Sátántango is notable not just for its length. Lots of things are long. Superhero blockbusters routinely push three hours. Bingeing the latest streaming TV sensation has become the de facto mode of viewing. Tarr’s film is not just long. It feels long. Across its 439 minutes, there are only 171 shots, with an average shot of about 2.5 minutes, about 60 times the length of the average shot in a Hollywood film.

Sátántango offers an extended experience of duration itself. It’s a key text in a subgenre of art-house movies sometimes termed “slow cinema.” (And it’s not even the longest entry. I once spent a whole day watching Chinese director Wang Bing’s 2018 doc Dead Souls, about the survivors of a Mao-era “reeducation camp,” which runs more than eight hours.) Where modern editing often aims to tighten the pace of time—making it seem faster, or zippier—slow cinema prolongs it.

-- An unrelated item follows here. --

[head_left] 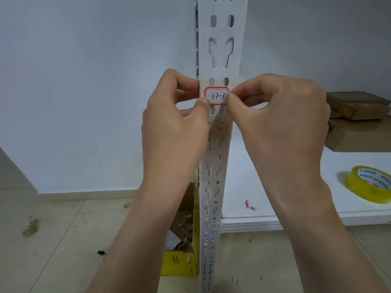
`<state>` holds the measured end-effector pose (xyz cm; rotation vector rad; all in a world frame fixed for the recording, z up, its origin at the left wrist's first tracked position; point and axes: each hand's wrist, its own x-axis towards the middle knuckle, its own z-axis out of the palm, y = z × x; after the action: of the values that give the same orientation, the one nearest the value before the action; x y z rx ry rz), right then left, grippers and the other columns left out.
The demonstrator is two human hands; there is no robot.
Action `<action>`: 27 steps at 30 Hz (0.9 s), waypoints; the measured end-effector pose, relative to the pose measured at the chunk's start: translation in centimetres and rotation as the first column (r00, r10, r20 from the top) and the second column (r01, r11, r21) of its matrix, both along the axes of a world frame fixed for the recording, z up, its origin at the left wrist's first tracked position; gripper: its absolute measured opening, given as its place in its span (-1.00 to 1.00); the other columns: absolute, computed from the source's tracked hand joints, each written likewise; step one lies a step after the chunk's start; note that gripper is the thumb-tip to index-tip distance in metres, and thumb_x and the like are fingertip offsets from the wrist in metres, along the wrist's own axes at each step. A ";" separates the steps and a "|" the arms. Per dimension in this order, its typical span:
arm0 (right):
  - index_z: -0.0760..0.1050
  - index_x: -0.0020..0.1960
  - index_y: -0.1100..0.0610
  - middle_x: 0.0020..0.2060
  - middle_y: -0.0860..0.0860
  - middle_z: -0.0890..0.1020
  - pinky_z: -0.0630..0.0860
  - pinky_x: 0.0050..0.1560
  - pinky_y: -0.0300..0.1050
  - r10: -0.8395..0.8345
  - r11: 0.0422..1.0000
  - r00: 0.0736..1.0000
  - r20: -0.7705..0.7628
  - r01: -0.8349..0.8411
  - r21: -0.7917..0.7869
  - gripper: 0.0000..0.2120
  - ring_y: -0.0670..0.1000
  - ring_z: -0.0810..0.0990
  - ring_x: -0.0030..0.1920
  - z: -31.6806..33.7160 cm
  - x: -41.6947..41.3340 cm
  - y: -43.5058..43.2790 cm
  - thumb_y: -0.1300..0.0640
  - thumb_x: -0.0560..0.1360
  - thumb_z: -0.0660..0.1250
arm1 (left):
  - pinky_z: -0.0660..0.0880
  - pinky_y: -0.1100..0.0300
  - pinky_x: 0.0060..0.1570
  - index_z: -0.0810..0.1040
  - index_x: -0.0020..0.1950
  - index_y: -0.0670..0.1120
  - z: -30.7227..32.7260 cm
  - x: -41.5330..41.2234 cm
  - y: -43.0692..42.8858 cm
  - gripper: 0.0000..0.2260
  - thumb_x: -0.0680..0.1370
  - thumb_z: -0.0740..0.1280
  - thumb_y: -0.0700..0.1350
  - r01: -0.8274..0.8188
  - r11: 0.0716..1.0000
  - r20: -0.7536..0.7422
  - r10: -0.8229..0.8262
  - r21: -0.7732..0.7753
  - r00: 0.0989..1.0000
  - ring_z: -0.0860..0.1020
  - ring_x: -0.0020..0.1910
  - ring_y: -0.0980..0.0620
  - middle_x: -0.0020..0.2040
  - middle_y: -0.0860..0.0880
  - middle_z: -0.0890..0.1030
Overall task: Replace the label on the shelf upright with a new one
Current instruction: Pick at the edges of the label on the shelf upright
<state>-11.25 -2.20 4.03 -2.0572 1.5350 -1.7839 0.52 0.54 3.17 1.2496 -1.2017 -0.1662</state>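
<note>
A white slotted shelf upright (220, 49) runs down the middle of the view. On it, at hand height, sits a white label with a red border (216, 95), handwritten "17-3", under a strip of clear tape. My left hand (175, 115) pinches the tape's left end at the upright's edge, thumb on the label's lower left corner. My right hand (273, 115) pinches the right end beside the label. Below the label, sticky residue and paper scraps (220, 130) cling to the upright.
A roll of clear yellowish tape (369, 183) lies on the white shelf board (264, 208) at the right. Brown cardboard parcels (357, 121) sit further back on it. A yellow box of scraps (179, 263) stands on the tiled floor left of the upright. Red paper bits (248, 205) lie on the shelf.
</note>
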 end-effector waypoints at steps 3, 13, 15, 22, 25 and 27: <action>0.66 -0.10 -0.17 -0.28 -0.22 0.64 0.64 -0.09 0.01 0.002 1.000 1.000 -0.014 -0.002 0.019 -0.93 -0.04 0.67 -0.13 0.1 0.1 0.1 -0.13 0.53 0.44 | 0.69 0.16 -0.09 0.44 -0.06 0.13 0.0 -0.1 0.0 -0.79 0.62 0.41 -0.12 0.001 1.000 -0.010 -0.001 -0.004 1.000 0.65 -0.04 0.37 0.05 0.20 0.70; 0.61 -0.14 -0.16 -0.25 -0.21 0.66 0.66 -0.08 0.00 0.023 0.999 1.000 -0.015 -0.023 0.036 -0.92 -0.04 0.67 -0.14 0.3 0.0 0.0 -0.10 0.52 0.44 | 0.70 0.10 -0.06 0.45 -0.07 0.15 0.0 -0.3 0.1 -0.79 0.61 0.43 -0.11 -0.004 1.000 -0.022 0.004 -0.009 1.000 0.64 -0.04 0.38 0.06 0.20 0.70; 0.59 -0.15 -0.17 -0.25 -0.22 0.65 0.66 -0.09 -0.04 0.030 0.998 0.999 -0.018 -0.029 0.047 -0.91 -0.07 0.66 -0.15 0.4 0.0 -0.1 -0.11 0.53 0.44 | 0.69 0.04 -0.05 0.46 -0.07 0.14 0.1 -0.3 0.1 -0.80 0.61 0.43 -0.11 -0.005 1.000 -0.029 0.004 -0.010 1.000 0.64 -0.06 0.39 0.06 0.20 0.70; 0.65 -0.09 -0.14 -0.23 -0.22 0.66 0.60 -0.17 -0.23 0.050 0.998 0.999 -0.007 -0.050 0.043 -0.93 -0.13 0.65 -0.21 0.1 -0.1 -0.3 -0.11 0.53 0.45 | 0.69 0.06 -0.06 0.45 -0.07 0.14 0.0 -0.2 0.0 -0.79 0.61 0.43 -0.11 -0.009 1.000 -0.021 0.008 -0.007 1.000 0.64 -0.07 0.40 0.05 0.20 0.70; 0.68 -0.09 -0.11 -0.22 -0.21 0.68 0.66 -0.10 -0.06 0.040 0.999 0.999 0.011 -0.040 0.002 -0.91 -0.08 0.67 -0.17 -0.2 -0.2 -0.2 -0.11 0.53 0.46 | 0.69 0.10 -0.07 0.44 -0.08 0.15 0.0 -0.2 0.0 -0.78 0.61 0.43 -0.11 -0.004 1.000 -0.016 0.004 -0.004 1.000 0.64 -0.05 0.40 0.05 0.21 0.70; 0.68 -0.09 -0.09 -0.22 -0.19 0.70 0.65 -0.10 -0.04 0.031 0.999 0.999 0.020 -0.031 -0.022 -0.90 -0.07 0.68 -0.16 -0.3 -0.2 -0.2 -0.09 0.53 0.46 | 0.69 0.11 -0.07 0.44 -0.08 0.15 -0.1 -0.1 0.0 -0.78 0.62 0.42 -0.12 -0.002 1.000 -0.016 0.002 -0.005 1.000 0.64 -0.06 0.39 0.04 0.21 0.70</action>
<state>-11.46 -2.35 3.72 -2.0535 1.4768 -1.8132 0.40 0.54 3.11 1.2430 -1.1867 -0.1709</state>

“Slow cinema is really a cinema that makes you spend time,” says Lexi Turner, who teaches seminars on slow cinema at Marymount Manhattan College. “There’s an aspect of contemplation. And a demand of patience.” Often employing nonprofessional actors and settings unfamiliar to western audiences, Turner says, these share a certain dignity. By spending time watching someone trudge across a field or the sun set slowly across the horizon, these filmmakers are stressing that these experiences and images are worthy of capture and consideration.